Summary and Contributions: This paper addresses the issue of bias in classifiers, i.e. reliance on spurious correlations. The authors posit that such bias takes a malignant form only if learning a spurious correlation is *easier* than learning a desired property. They state that the networks focus on easy samples in the early stages of training, making the loss trajectories of the bias-aligned samples distinct from the loss trajectories of the samples that contradict the bias. This motivates their approach of training two models: the *biased* model which aims to amplify the bias using the generalized cross entropy loss, and the *debiased* model, which relies on the biased model to focus on harder samples (that contradict the bias). The authors carry out controlled experiments on Colored MNIST and Corrupted CIFAR as well as on real world datasets, CelebA and BAR (biased action recognition, proposed in this paper). They outperform several state-of-the-art models in the controlled experiments and perform on par on CelebA. Moreover, the proposed method does not require expensive supervision on the bias, whereas the state-of-the-art does. UPDATE I appreciate the clarifications and additional results provided by the authors, and still think that the paper should be accepted. However, in light of several issues raised by the other reviewers, in particular, about the claims re available supervision, I have decreased my score to 7.

Strengths: The paper is overall clearly written. The explored direction is definitely of interest to the NeurIPS community. The authors present a clear intuition for their approach to classifier debiasing, supported by the observed learning curves and experimental results. The authors abate the generalized cross entropy loss, showing its effectiveness. The proposed method does not require expensive supervision on the bias. The experiments are conducted on two synthetic datasets as two real-world ones. Moreover, the authors contribute a new realistic dataset, BAR (biased action recognition).

Weaknesses: All experiments seem to involve a pair of correlated attributes (one biased w.r.t. another), but how will this method handle more than 2 attributes with multiple biases at once? Figure 4: the authors highlight that the biased/vanilla models underperform on the bias-conflicting sets, but do not discuss that the *debiased* model is doing poorly on the bias-aligned sets, especially for Corrupted CIFAR-10 (only about 60% accuracy). Does this reflect a trade-off relationship, i.e. one has to lose accuracy on the bias-aligned samples in order to do well on the bias-conflicting samples? Do the authors have some thoughts on this? Would have been great to see more comparison to the state-of-the-art methods on CelebA and, especially, on the BAR dataset.

Correctness: The claims and method appear correct, to the best of my understanding.

Clarity: L85: what is H() here? L203-217: this discussion presented here is specific to the Colored MNIST, not the Corrupted CIFAR-10, where the numbers are much lower. Table 3: the bias-conflicting results are not discussed.

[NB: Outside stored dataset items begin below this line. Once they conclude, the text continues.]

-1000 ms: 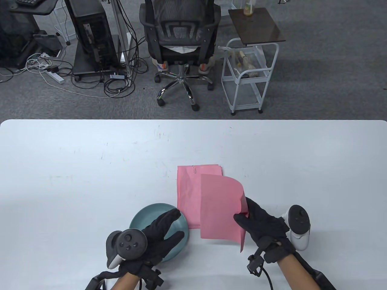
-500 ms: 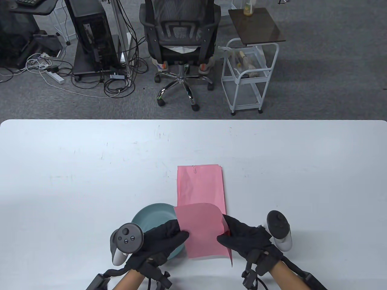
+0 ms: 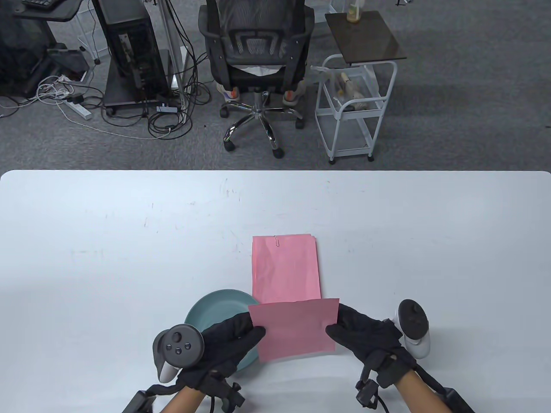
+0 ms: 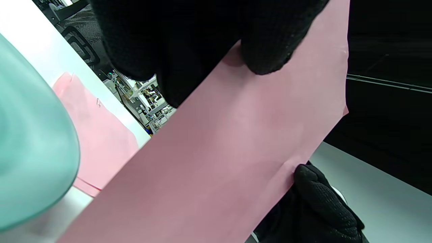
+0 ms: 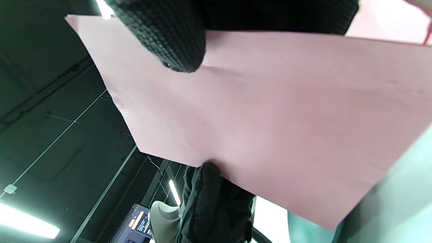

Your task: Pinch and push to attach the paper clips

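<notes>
Beyond the far edge of the white surface (image 3: pixel 129 241) stand a black mesh office chair (image 3: pixel 257 56), a white wire trolley (image 3: pixel 354 107) with a dark board on top, and a black computer tower (image 3: pixel 129 47) trailing a tangle of cables across grey carpet. Nothing there reaches the work.

Near the front edge sits one round teal dish (image 3: pixel 215 307), smooth and shallow; the left hand (image 3: pixel 228 344) hovers over part of it. One flat stack of pink paper (image 3: pixel 285 269) lies in the middle, a single thin wire paper clip (image 3: pixel 277 241) on its far edge.

One loose pink sheet (image 3: pixel 297 329), rectangular and matte, is held up over the stack's near end. Both hands, in black knit gloves, pinch it: the left hand grips its left edge between thumb and fingers, the right hand (image 3: pixel 366 335) grips its right edge likewise.
</notes>
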Demonstrator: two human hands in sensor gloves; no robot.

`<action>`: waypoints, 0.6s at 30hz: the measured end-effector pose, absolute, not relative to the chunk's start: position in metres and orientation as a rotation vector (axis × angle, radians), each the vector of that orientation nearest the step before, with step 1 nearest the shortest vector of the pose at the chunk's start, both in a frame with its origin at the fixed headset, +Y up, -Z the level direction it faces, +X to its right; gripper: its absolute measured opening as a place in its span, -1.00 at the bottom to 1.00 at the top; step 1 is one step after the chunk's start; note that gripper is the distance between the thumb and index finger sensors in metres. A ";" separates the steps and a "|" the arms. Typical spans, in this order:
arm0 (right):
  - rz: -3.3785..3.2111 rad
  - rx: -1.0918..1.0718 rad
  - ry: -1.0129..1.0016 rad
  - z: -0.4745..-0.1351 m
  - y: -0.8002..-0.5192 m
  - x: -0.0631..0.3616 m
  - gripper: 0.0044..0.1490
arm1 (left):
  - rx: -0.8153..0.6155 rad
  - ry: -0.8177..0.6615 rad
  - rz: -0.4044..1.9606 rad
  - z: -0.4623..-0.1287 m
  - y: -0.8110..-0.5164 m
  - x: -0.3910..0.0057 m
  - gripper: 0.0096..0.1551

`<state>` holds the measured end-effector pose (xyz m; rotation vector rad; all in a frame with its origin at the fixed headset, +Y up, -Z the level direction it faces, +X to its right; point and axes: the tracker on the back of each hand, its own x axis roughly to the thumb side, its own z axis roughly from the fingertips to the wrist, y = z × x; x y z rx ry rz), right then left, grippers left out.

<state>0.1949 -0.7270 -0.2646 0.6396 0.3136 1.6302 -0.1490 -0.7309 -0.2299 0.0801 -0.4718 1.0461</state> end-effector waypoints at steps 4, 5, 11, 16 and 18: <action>1.706 0.658 0.292 -0.266 -0.727 0.197 -0.47 | 0.065 -0.491 1.021 -0.231 -0.734 -0.145 -0.59; 1.725 0.669 0.293 -0.267 -0.727 0.198 -0.47 | 0.057 -0.496 1.010 -0.232 -0.735 -0.144 -0.59; 1.703 0.691 0.311 -0.270 -0.731 0.203 -0.38 | 0.001 -0.532 0.942 -0.232 -0.737 -0.138 -0.53; 1.718 0.688 0.297 -0.269 -0.730 0.201 -0.47 | 0.028 -0.535 0.923 -0.229 -0.734 -0.136 -0.58; 1.710 0.697 0.292 -0.269 -0.729 0.202 -0.48 | 0.040 -0.534 0.924 -0.229 -0.733 -0.137 -0.59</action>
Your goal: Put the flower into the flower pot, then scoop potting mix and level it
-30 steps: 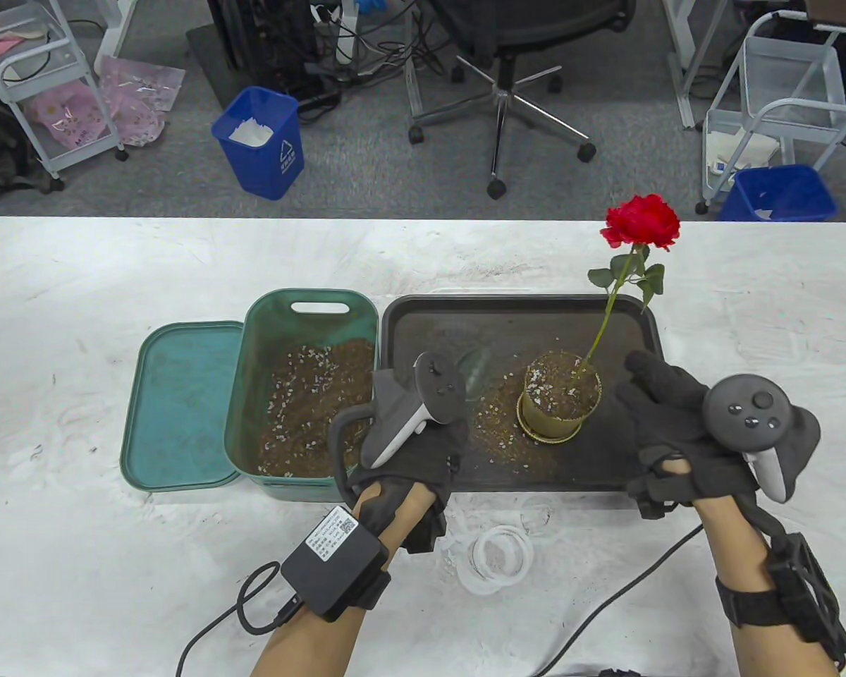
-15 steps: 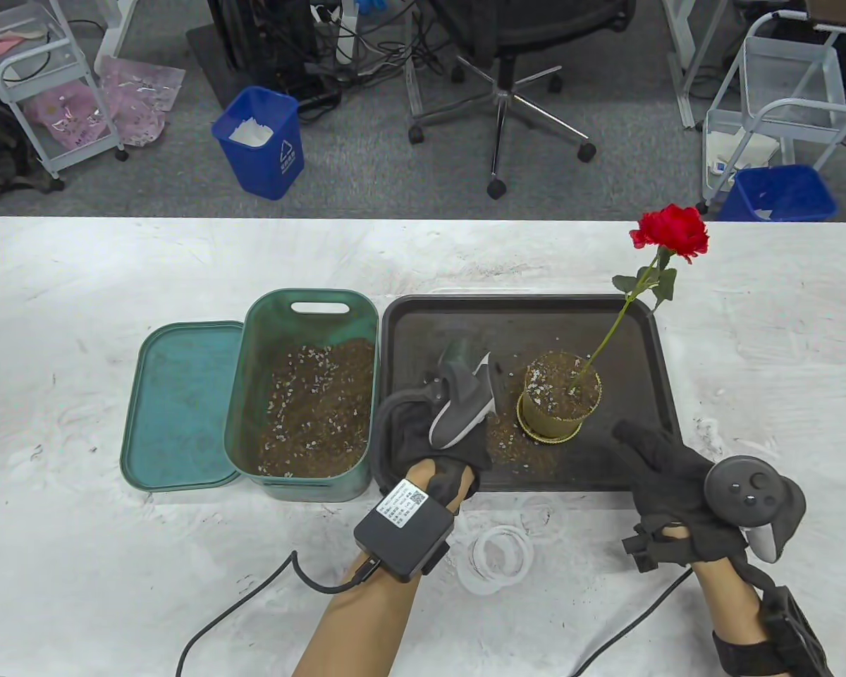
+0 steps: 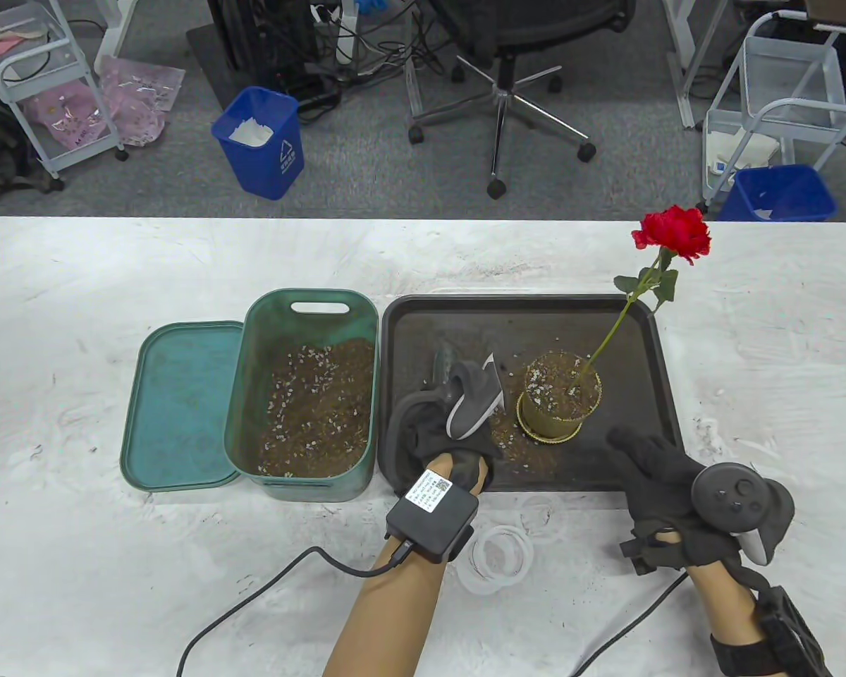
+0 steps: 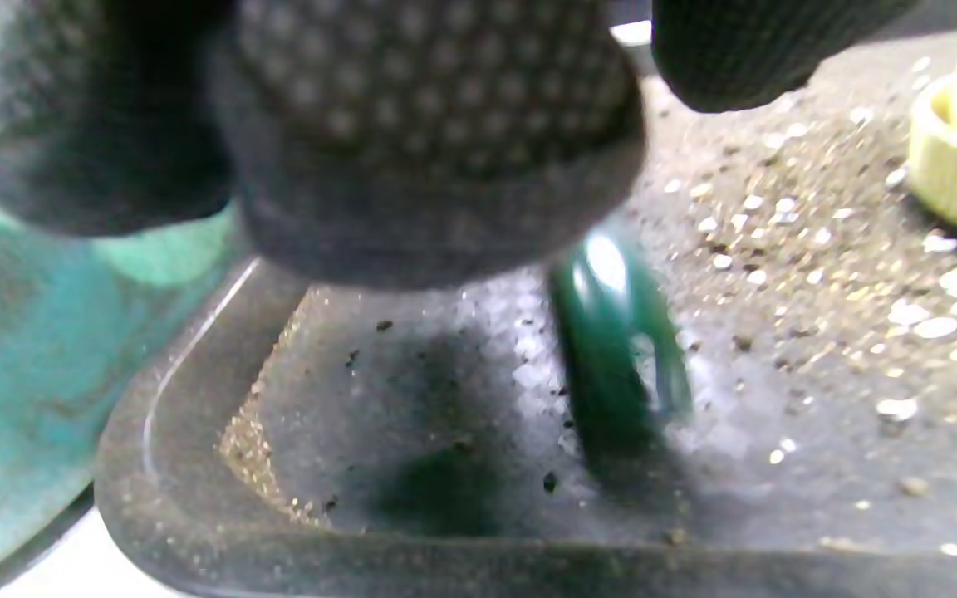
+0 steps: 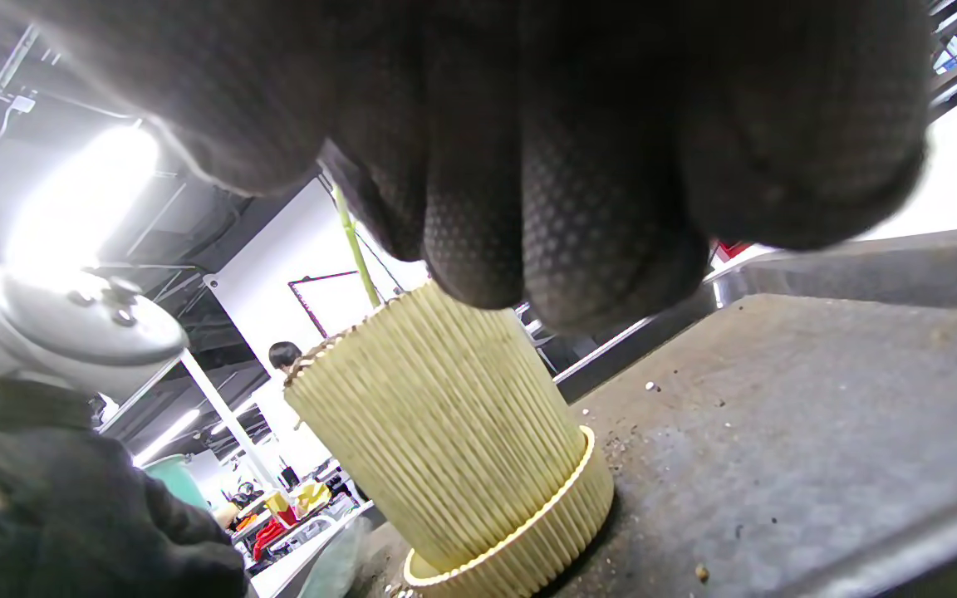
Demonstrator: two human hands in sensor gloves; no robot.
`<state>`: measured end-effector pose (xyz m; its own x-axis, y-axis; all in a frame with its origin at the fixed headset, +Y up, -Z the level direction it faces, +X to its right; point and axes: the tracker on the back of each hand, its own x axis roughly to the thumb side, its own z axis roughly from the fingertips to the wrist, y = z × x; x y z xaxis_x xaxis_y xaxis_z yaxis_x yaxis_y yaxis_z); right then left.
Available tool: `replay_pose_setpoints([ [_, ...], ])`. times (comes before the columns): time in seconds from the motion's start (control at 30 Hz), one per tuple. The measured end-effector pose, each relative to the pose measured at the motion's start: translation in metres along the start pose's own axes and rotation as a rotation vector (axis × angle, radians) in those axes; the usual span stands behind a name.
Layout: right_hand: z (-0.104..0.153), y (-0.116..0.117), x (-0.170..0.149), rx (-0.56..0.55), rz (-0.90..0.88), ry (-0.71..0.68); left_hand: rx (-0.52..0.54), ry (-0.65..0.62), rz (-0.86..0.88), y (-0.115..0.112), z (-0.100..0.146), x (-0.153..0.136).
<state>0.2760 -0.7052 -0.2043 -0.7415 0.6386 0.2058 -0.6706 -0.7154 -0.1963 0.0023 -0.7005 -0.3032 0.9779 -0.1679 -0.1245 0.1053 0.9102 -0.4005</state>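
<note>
1. Black plastic tray (image 3: 529,317) carries the ribbed yellow pot (image 3: 560,405), soil-filled.
2. Red rose on a thin stem (image 3: 673,236) stands in it, leaning toward 1 o'clock; fragile, best held low on the stem.
3. Left hand (image 3: 440,430) has dropped onto the green scoop handle (image 4: 620,332); grip unclear.
4. Right hand (image 3: 659,469), fingers spread, has withdrawn toward 5 o'clock.
</note>
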Motion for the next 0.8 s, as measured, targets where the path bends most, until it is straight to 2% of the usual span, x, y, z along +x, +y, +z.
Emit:
replay_pose_setpoints([
  [0.07, 0.001, 0.001, 0.001, 0.003, 0.004, -0.002, 0.028, -0.023, 0.005, 0.005, 0.011, -0.002],
  [0.17, 0.003, 0.002, 0.003, 0.004, 0.01, -0.009, 0.122, -0.115, 0.007, 0.023, 0.042, -0.007],
  [0.27, 0.003, 0.0, 0.006, -0.004, 0.01, -0.02, 0.294, -0.247, 0.085, 0.055, 0.096, -0.029],
  [0.33, 0.004, 0.0, 0.007, -0.005, 0.01, -0.022, 0.438, -0.283, 0.168, 0.078, 0.129, -0.053],
  [0.4, 0.004, 0.0, 0.007, -0.007, 0.012, -0.022, 0.638, -0.263, 0.249, 0.103, 0.162, -0.096],
  [0.47, 0.004, 0.001, 0.007, -0.009, 0.013, -0.02, 0.77, -0.213, 0.289, 0.113, 0.175, -0.13],
  [0.5, 0.004, 0.001, 0.007, -0.012, 0.015, -0.02, 0.849, -0.148, 0.317, 0.117, 0.178, -0.161],
  [0.57, 0.005, 0.0, 0.008, -0.017, 0.022, -0.022, 0.885, -0.048, 0.363, 0.113, 0.173, -0.201],
  [0.63, 0.005, 0.0, 0.008, -0.019, 0.028, -0.021, 0.88, 0.096, 0.484, 0.095, 0.151, -0.252],
  [0.67, 0.005, 0.0, 0.008, -0.02, 0.029, -0.02, 0.858, 0.141, 0.517, 0.085, 0.139, -0.267],
  [0.8, 0.003, 0.0, 0.008, -0.02, 0.033, -0.011, 0.651, 0.307, 0.536, 0.028, 0.074, -0.317],
])
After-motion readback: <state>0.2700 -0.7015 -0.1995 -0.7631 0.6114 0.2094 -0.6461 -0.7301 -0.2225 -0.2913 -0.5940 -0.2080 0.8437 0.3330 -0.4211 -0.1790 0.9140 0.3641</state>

Relation to Prior Work: The authors should clarify what specific bias-related supervision the prior works have access to. That would help better inform the reader early on.

Reproducibility: Yes

Additional Feedback: The authors mention the connection of their work to Aprit et al. [1], who point out that the neural networks learn easier concepts earlier than the hard ones. With that in mind, it seems that the proposed scheme should be applicable to improve learning on imbalanced datasets / datasets with long-tailed distribution in general. Have the authors tried any such experiments? The authors frequently use the word “settle”, which often seems out of place and better be replaced with a different word. L165,174: compare => compared L174: result => resulting L180: outperforms => outperform Table 3 caption could mention that these results are with 99% bias-aligned training data points. L255: Table 6 => Table 5

Review 2

Summary and Contributions: The paper addresses the dataset bias problem: models, when trained naively, may learn to only capture easy shortcuts for the problem, which only rely on spurious cues rather than the actual (causal, if you like) connections to the target task. The method, Learning from Failure (LfF), relies on the assumption that certain bias cues are learned more quickly than the others. LfF trains two networks f_B and f_D. f_B is designed to amplify its own prediction, thereby amplifying its reliance on bias cues (according to our assumption). f_D then learns a different representation from f_B by focusing more on samples that f_B fails to recognize, assuming they are less bias-inflicted. The paper contributes: - A new methodology for reducing bias in models (albeit the existence of similar frameworks that are not discussed). - An empirical observation that some biases are more quickly captured during training (albeit with questionable generalizability).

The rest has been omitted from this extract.